There are two main areas in which biomarkers play a strategic role in drug development: (1) in enabling decision making at the early stages of drug development (whether to pursue, abort, or accelerate the development of the drug and in dose selection), and (2) in patient selection. Most of the biomarker research findings from the early strategic stage remain confidential and inaccessible to the public. However, biomarker-enabled decisions are extremely valuable to the pharmaceutical industry because they lead to significant cost and time reductions. These early decisions could be based on lack of efficacy, presence of toxicity, off-target effects of the candidate drug, or an unfavorable PK profile of the candidate drug. For biomarkers to play a strategic role in this space, good translational models and well-validated and robust clinical assays are required. Biomarkers used in patient selection tend to be used in late-phase clinical trials (Phase 3). These biomarkers are more commonly reported in the public domain and often become companion diagnostics (covered in more detail later in this chapter).

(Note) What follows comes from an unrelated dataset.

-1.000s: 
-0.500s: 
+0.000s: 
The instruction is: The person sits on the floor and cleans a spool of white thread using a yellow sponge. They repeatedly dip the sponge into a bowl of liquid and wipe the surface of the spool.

Clinical laboratory opportunities

Because the framework of drug development and some background on the use of biomarkers has now been examined, the many opportunities for clinical laboratories to participate in the process can now be discussed.

Animal studies

Clinical laboratories are not particularly suited to animal safety studies for two reasons: (1) these studies require strict conformance to Good Laboratory Practices (GLP), and (2) the same facility housing the animals must perform the laboratory analyses. Thus these studies are often contracted to large laboratories associated with contract research organizations (CROs) that specialize in animal safety studies. In contrast, pharmaceutical sponsors may award analytical studies to clinical laboratories with recognized specialization in certain clinical or methodological areas. Such laboratories may provide expertise in complex methods such as mass spectroscopy or ultra–high-performance liquid chromatography. These laboratories offer services in methods development for animal models for specific compounds and associated metabolites, provision of kits for sample/specimen collection and shipping, sample analysis and retention, and calculation of results. Thus a clinical laboratory with experience in methods development and validation will find opportunities in the preclinical/animal study phase of drug development. Specifically, the laboratory may participate in:

  • 1.

    Development and validation of new biomarker methods in specific animal models;

  • 2.

    Transfer and validation of existing methods for human biomarkers in one or more animal models;

  • 3.

    Development and validation of methods for measurement of parent drug and drug metabolites for PK assessment.

Human studies

Pharmaceutical studies in humans require an extra level of diligence on the part of the clinical laboratory. At a minimum, sponsors screen potential laboratories for their abilities to perform testing on general organ panels, hematology parameters, serum chemistries, and urinalysis. These results often form the basis of baseline testing and ongoing monitoring of the health of study subjects during, and sometimes after, the drug trial. The pharmaceutical sponsor will assess the ability of the laboratory to receive, to accession and store samples, to perform testing with rapid turnaround and accurate results, to issue reports on a timely basis in accordance with the study protocol, to maintain blinding if required by the study protocol, and to retain records for later review by sponsor and regulatory resources; the sponsor will also monitor the quality of testing over the study period.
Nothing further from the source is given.